▶
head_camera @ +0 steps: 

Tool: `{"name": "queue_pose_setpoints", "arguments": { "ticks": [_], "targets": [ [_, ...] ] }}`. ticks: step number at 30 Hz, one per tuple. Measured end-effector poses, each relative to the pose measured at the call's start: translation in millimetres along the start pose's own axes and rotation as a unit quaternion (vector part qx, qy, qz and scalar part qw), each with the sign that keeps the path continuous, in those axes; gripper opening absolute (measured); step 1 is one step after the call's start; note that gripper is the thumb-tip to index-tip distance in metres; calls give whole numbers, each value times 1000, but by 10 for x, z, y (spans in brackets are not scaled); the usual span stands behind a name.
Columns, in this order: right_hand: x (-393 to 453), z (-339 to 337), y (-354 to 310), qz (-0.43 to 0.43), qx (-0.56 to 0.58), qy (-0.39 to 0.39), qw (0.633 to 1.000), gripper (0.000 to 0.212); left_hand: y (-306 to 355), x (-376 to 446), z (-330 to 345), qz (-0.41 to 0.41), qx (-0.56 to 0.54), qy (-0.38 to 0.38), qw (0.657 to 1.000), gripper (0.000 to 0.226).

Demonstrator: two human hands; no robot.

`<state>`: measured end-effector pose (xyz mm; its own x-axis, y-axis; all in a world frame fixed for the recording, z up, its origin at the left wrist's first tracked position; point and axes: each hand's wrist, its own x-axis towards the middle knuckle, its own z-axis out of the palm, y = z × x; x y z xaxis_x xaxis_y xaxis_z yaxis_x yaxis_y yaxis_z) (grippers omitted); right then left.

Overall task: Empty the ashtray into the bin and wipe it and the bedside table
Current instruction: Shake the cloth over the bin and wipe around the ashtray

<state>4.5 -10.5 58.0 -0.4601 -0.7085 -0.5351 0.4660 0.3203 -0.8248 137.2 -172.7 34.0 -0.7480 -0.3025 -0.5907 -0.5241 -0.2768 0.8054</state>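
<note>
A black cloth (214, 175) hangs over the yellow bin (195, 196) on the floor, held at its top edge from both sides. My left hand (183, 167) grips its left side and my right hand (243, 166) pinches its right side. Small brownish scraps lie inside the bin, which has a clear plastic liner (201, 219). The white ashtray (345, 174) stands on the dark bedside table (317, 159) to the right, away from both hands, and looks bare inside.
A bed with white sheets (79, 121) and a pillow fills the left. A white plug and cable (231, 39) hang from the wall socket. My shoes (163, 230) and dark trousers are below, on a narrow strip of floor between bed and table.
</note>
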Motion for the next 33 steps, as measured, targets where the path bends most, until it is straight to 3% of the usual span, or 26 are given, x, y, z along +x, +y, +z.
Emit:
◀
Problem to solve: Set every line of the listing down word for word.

Your solution:
head_camera @ +0 steps: 

Tool: `{"name": "queue_pose_setpoints", "arguments": { "ticks": [_], "targets": [ [_, ...] ] }}`. ticks: step number at 30 Hz, one per tuple. Measured end-effector poses, each relative to the pose measured at the call's start: translation in millimetres along the start pose's own axes and rotation as a unit quaternion (vector part qx, qy, qz and scalar part qw), each with the sign that keeps the path continuous, in those axes; gripper opening absolute (measured); step 1 is one step after the call's start; note that gripper is the thumb-tip to index-tip distance in metres; calls give whole numbers, each value times 1000, but by 10 for x, z, y (spans in brackets are not scaled); the usual span stands behind a name.
Columns, in this order: right_hand: x (-393 to 453), z (-339 to 337), y (-354 to 310), qz (-0.43 to 0.43), qx (-0.56 to 0.58), qy (-0.39 to 0.39), qw (0.633 to 1.000), gripper (0.000 to 0.212); left_hand: y (-306 to 355), x (-376 to 446), z (-330 to 345), qz (-0.41 to 0.41), qx (-0.56 to 0.54), qy (-0.38 to 0.38), qw (0.657 to 1.000), gripper (0.000 to 0.226).

Demonstrator: two human hands; no robot.

`<state>`: measured end-effector pose (xyz mm; its own x-axis, y-axis; all in a world frame fixed for the recording, z up, its origin at the left wrist's first tracked position; point and axes: each hand's wrist, its own x-axis towards the middle knuckle, its own z-axis out of the palm, y = z × x; x y z xaxis_x xaxis_y xaxis_z yaxis_x yaxis_y yaxis_z) (grippers omitted); right then left.

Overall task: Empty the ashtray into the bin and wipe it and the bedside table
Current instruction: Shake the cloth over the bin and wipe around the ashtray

<state>4.5 -10.5 58.0 -0.4601 -0.7085 -0.5351 0.4660 0.3203 -0.8248 137.2 -172.7 34.0 -0.7480 -0.3025 -0.5907 -0.5241 -0.2768 0.8054</state>
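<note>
A black cloth (214, 175) hangs over the yellow bin (195, 196) on the floor, held at its top edge from both sides. My left hand (183, 167) grips its left side and my right hand (243, 166) pinches its right side. Small brownish scraps lie inside the bin, which has a clear plastic liner (201, 219). The white ashtray (345, 174) stands on the dark bedside table (317, 159) to the right, away from both hands, and looks bare inside.
A bed with white sheets (79, 121) and a pillow fills the left. A white plug and cable (231, 39) hang from the wall socket. My shoes (163, 230) and dark trousers are below, on a narrow strip of floor between bed and table.
</note>
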Motion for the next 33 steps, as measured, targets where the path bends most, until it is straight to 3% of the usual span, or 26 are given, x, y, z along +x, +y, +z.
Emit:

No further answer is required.